## Goal of the exercise
Copy out each line below verbatim, skipping any picture.

┄┄┄┄┄┄┄┄┄┄

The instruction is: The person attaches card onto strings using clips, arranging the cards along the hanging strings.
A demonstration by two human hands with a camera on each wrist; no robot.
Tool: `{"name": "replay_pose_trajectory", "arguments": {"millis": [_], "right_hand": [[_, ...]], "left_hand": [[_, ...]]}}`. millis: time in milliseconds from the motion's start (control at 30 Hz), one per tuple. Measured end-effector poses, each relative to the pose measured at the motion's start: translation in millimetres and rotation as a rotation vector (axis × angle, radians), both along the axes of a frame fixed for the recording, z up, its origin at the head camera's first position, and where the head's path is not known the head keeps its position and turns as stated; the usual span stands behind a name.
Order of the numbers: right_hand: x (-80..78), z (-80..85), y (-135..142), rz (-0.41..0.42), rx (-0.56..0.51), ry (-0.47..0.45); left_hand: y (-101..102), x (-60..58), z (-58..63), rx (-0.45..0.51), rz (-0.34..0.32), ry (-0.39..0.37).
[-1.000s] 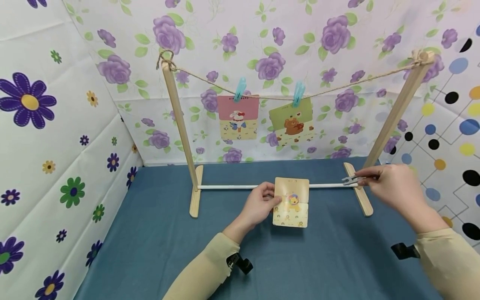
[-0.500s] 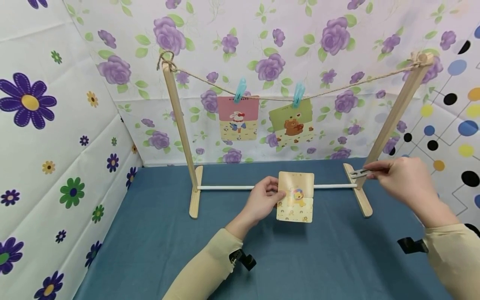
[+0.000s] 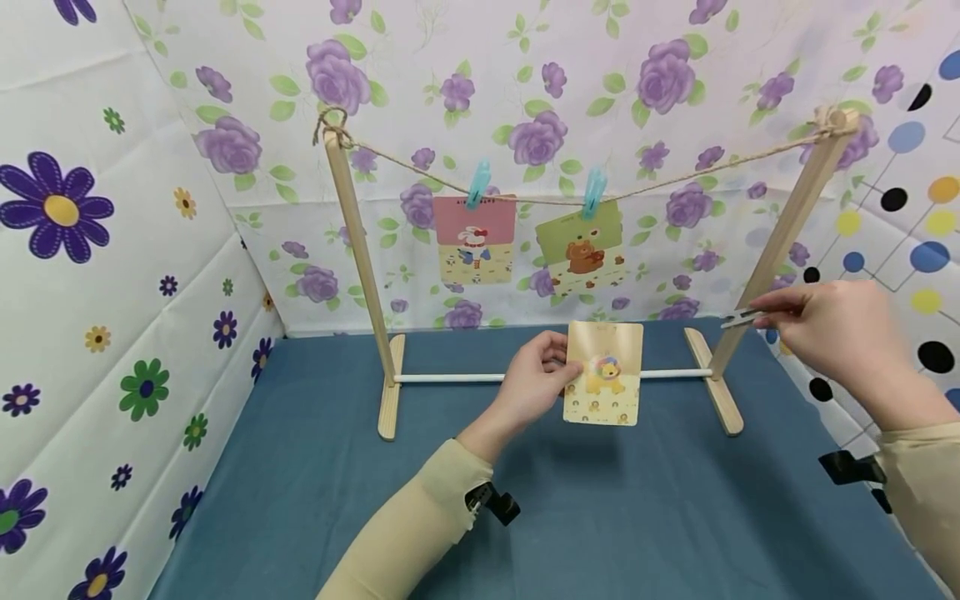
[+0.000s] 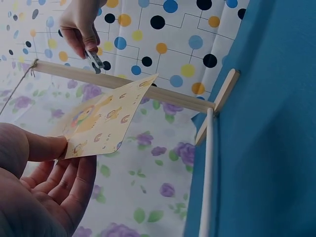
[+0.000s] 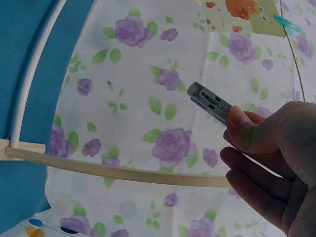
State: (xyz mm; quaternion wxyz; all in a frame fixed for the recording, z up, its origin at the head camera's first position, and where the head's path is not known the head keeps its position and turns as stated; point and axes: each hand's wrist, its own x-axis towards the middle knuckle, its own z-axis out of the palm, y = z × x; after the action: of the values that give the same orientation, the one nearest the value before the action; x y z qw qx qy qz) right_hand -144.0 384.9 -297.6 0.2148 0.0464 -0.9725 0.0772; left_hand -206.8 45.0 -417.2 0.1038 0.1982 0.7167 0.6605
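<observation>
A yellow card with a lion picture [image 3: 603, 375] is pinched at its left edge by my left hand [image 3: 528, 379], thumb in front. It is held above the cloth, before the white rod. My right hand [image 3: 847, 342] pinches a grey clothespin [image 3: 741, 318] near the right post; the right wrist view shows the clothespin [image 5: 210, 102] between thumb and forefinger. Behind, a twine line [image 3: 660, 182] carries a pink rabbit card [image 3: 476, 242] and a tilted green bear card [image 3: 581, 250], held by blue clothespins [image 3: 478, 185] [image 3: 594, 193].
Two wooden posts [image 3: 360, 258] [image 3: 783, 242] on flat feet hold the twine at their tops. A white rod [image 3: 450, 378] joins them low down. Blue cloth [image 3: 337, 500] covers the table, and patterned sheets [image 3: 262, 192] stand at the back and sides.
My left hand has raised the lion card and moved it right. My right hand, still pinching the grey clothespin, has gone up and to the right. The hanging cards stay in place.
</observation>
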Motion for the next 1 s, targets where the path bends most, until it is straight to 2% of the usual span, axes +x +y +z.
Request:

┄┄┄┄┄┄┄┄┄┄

## Expected answer
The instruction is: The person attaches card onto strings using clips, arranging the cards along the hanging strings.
A demonstration by two human hands with a camera on each wrist; no robot.
Tool: `{"name": "replay_pose_trajectory", "arguments": {"millis": [_], "right_hand": [[_, ...]], "left_hand": [[_, ...]]}}`. millis: time in milliseconds from the motion's start (control at 30 Hz), one per tuple. Measured end-effector poses, each relative to the pose measured at the motion's start: translation in millimetres and rotation as a rotation vector (axis × angle, radians), both along the axes of a frame fixed for the recording, z up, its origin at the head camera's first position, and where the head's path is not known the head keeps its position and turns as stated; the usual span stands behind a name.
Order of the numbers: right_hand: x (-80..78), z (-80..85), y (-135..142), rz (-0.41..0.42), rx (-0.56..0.51), ry (-0.47..0.45); left_hand: y (-101..102), x (-60..58), z (-58..63), rx (-0.45..0.51), rz (-0.34..0.32), ry (-0.39..0.37).
[-1.000s] 
[-0.500s] 
[+0.000s] 
[+0.000s] 
[+0.000s] 
State: (xyz mm; quaternion wxyz; all in a frame fixed for the recording, z up, its origin at the head camera's first position, and where the head's path is not known the head keeps its position and turns as stated; point and axes: each hand's wrist, its own x-axis towards the middle knuckle, its own z-axis out of the palm, y = z × x; after the action: of the values that give the same orientation, the one nearest the value before the action; x y z qw qx qy qz) right_hand -144.0 384.9 -297.6 0.2148 0.0464 -0.9725 0.0772; left_hand -206.8 45.0 -417.2 0.1038 0.1982 0.7167 0.6605
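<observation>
A yellow card with a lion picture [image 3: 603, 375] is pinched at its left edge by my left hand [image 3: 528, 379], thumb in front. It is held above the cloth, before the white rod. My right hand [image 3: 847, 342] pinches a grey clothespin [image 3: 741, 318] near the right post; the right wrist view shows the clothespin [image 5: 210, 102] between thumb and forefinger. Behind, a twine line [image 3: 660, 182] carries a pink rabbit card [image 3: 476, 242] and a tilted green bear card [image 3: 581, 250], held by blue clothespins [image 3: 478, 185] [image 3: 594, 193].
Two wooden posts [image 3: 360, 258] [image 3: 783, 242] on flat feet hold the twine at their tops. A white rod [image 3: 450, 378] joins them low down. Blue cloth [image 3: 337, 500] covers the table, and patterned sheets [image 3: 262, 192] stand at the back and sides.
My left hand has raised the lion card and moved it right. My right hand, still pinching the grey clothespin, has gone up and to the right. The hanging cards stay in place.
</observation>
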Motion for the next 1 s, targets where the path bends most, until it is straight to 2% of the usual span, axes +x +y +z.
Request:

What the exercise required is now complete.